Whenever a team achieves competitive success, we see lots of social media posts, public praise, and gratitude. And rightfully so. When a team comes out on top of the rankings the coach is usually a big reason why. We should celebrate and congratulate that coach on a successful season.
But what about when a team doesn’t have a great competition and they fall short of their goals for the season? Is the coach any less successful?

I think it’s important to stop and consider what makes a successful coach, and more importantly, how you as a coach should measure your own success each year. Your personal success as a coach is very different from the competitive success of the team. Let me reiterate that… how your team performs is not tied to your self-worth as a person or value as a coach.
How to Evaluate Success
There are three ways a coach can evaluate the season and determine if you “did enough” that year. Unsurprisingly, it’s related to how I recommend you set goals as a team. It’s just as important that you have a clear goal setting process, achievement strategy and reflection process as an individual. Part of your job as a coach is to be the person with the overall vision for the program. You can’t get stuck in the weeds of the day-to-day, but instead you should take time to step back and see the program as a whole. Here are a few suggestions of how to assess your personal success as a coach each season.
Set personal goals and evaluate them at the end of the year
Hopefully you take goal setting seriously and understand the immense value it can have for your athletes if done well (for more on that click here). However, as coaches we are so focused on the team and their success that we don’t often set goals for ourselves on a personal level. At the beginning of the season, set some clear goals you would like to achieve as a coach this year. Make them measurable and actionable so you can really track your progress.
Or just pick one VALUE as a coach and start there
If going through a whole goal setting routine as a coach feels daunting, you can take baby steps and still see the payoff at the end of the season. I recommend choosing a word for the year as a coach and keeping that in the forefront of your mind. Chose a value that you really want to focus on this year and make it your goal to see that through. For example, your word for the year could be balance. You strive to find a better balance in all aspects of your life. (Although I have an opinion on why work/life balance is not a thing… but I digress). Then your goal is simply to have that value on the forefront of your mind when making decisions. You simply pause for a few minutes at the end of the month and your sense of balance and make adjustments as necessary.
Or maybe your value is team focused and something like creativity or initiative. Then your goal is to help foster their creativity or teach them to take more initiative. If it stays top-of-mind and you really introduce it into your coaching, then when you get to the end of the season and the team is more creative, you were successful that season.
However you approach it, from fully fleshed out personal coaching goals to a singular focus, determine what you define as success at the beginning. Without that, you have nothing to measure your season against.
Reflect on accomplishments
At the end of the season, always take the time to really stop and see the progress that was made, on and off the floor. Watch videos from camp or the first time they learned a competition piece and see the growth.
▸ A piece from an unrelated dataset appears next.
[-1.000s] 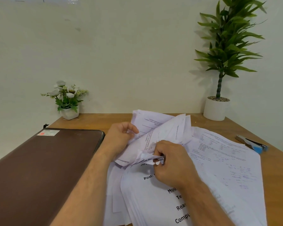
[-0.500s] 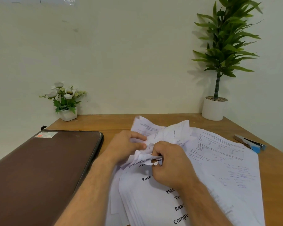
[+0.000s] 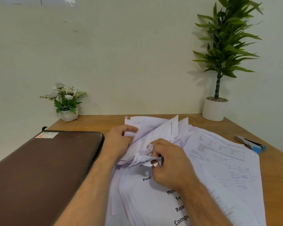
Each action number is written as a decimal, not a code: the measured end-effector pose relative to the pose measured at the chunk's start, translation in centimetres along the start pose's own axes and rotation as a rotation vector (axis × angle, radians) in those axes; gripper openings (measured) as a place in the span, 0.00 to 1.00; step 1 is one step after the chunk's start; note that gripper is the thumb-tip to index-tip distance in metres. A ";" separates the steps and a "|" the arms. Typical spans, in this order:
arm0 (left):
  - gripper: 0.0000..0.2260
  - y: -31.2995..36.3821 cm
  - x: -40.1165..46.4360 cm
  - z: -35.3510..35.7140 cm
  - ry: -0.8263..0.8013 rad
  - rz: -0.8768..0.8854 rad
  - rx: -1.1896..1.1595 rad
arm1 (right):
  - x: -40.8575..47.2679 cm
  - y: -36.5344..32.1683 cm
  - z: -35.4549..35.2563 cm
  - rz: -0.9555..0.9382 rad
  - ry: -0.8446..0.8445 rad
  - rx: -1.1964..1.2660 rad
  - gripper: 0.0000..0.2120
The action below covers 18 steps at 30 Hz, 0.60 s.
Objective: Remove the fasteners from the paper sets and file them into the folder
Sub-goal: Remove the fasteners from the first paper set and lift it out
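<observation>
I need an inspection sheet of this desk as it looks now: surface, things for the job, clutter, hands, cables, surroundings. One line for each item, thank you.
Surface: wooden desk, bare along the far edge.
Job's things: paper sets spread at centre and right, corner pages folded back; brown folder closed, on the left, beside the papers.
Clutter: blue and grey stapler at the right edge, apart from the papers.
Hands: left hand holds the folded-back pages; right hand pinches the crumpled corner; fastener not visible.
Cables: nothing seen.
Surroundings: flower pot far left, tall plant in a white pot far right, plain wall behind.
</observation>
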<state>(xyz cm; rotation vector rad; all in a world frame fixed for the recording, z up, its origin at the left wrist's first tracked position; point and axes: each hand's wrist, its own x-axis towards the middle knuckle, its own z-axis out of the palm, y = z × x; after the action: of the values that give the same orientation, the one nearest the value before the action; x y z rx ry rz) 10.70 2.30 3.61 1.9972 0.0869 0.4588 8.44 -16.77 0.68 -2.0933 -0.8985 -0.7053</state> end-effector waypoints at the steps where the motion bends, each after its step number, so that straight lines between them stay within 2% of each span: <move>1: 0.11 -0.1 -0.1 0.2 -0.075 -0.023 -0.017 | 0.0 0.1 0.1 0.011 -0.006 -0.004 0.07; 4: 0.10 0.1 -0.4 0.7 -0.247 -0.043 0.040 | 0.1 -0.1 0.2 0.002 0.003 0.012 0.08; 6: 0.07 0.3 -0.3 0.9 -0.201 -0.026 0.026 | 0.2 -0.5 0.0 -0.002 0.036 0.005 0.11; 7: 0.03 0.5 -0.1 0.7 -0.130 -0.011 0.007 | 0.3 -0.7 -0.2 0.002 0.057 -0.015 0.10; 8: 0.03 0.5 0.0 0.5 -0.021 0.030 0.026 | 0.3 -0.8 -0.3 0.003 0.084 -0.039 0.08; 11: 0.11 0.4 -0.1 -0.3 0.428 0.294 0.089 | 0.4 -0.8 -0.5 0.020 0.128 -0.072 0.10; 13: 0.15 1.0 -0.6 -1.0 0.631 0.435 0.002 | 0.4 -0.8 -0.4 0.048 0.112 -0.089 0.10; 15: 0.18 1.2 -1.0 -1.2 0.568 0.522 -0.067 | 0.3 -0.7 -0.1 0.074 0.107 -0.099 0.05; 17: 0.20 1.5 -1.5 -0.9 0.343 0.519 -0.120 | 0.2 -0.4 0.0 0.102 0.114 -0.108 0.03; 18: 0.23 2.0 -2.0 -1.0 0.213 0.462 -0.170 | 0.2 -0.4 0.0 0.112 0.116 -0.106 0.03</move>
<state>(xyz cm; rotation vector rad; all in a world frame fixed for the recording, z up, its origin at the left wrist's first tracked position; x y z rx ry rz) 8.24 1.71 5.20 1.7898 -0.2786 0.9423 8.27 -16.54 1.00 -2.1526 -0.6879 -0.8218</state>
Pay special attention to individual dancers and consider the technical improvements they made during the season. A lot of your value as a coach can be seen in both an individual dancer’s progress, and in overall team growth. Stop and pay attention to both at the end of the season. In dance team world we go for 12 months and it’s easy to get wrapped up in tryouts for the next season without stopping to see how much growth we truly made in this season.
Be proud no matter what the external success factors look like
More than any of the aforementioned strategies of setting and tracking goals or noticing progress in technical skill, you survived this crazy dance world for an entire season and that alone is success. This world is hard. It can suck you in and spit you out if you don’t have solid boundaries (my interview with National Champion Coach Atchison makes this abundantly clear). No matter what happens on the floor during competitions and despite all the science behind proper goal setting and measurable scales for success, I believe you can measure your success as a coach through a feeling.
Read those notes you receive at the banquet. Stop and notice when a parent offers a thank you. They may be few and far between, (and sometime the thank you comes years after graduation!) but notice how the small things make a big difference in people’s lives. By being a coach, you are making an impact that no one else can. Teachers, parents, best friends… they all have influence on our dancers but a coach is unique. We are role models, and we usually push our dancers because we believe in them more than anyone else does. When we believe in them all season, they begin to believe in themselves. That alone is success.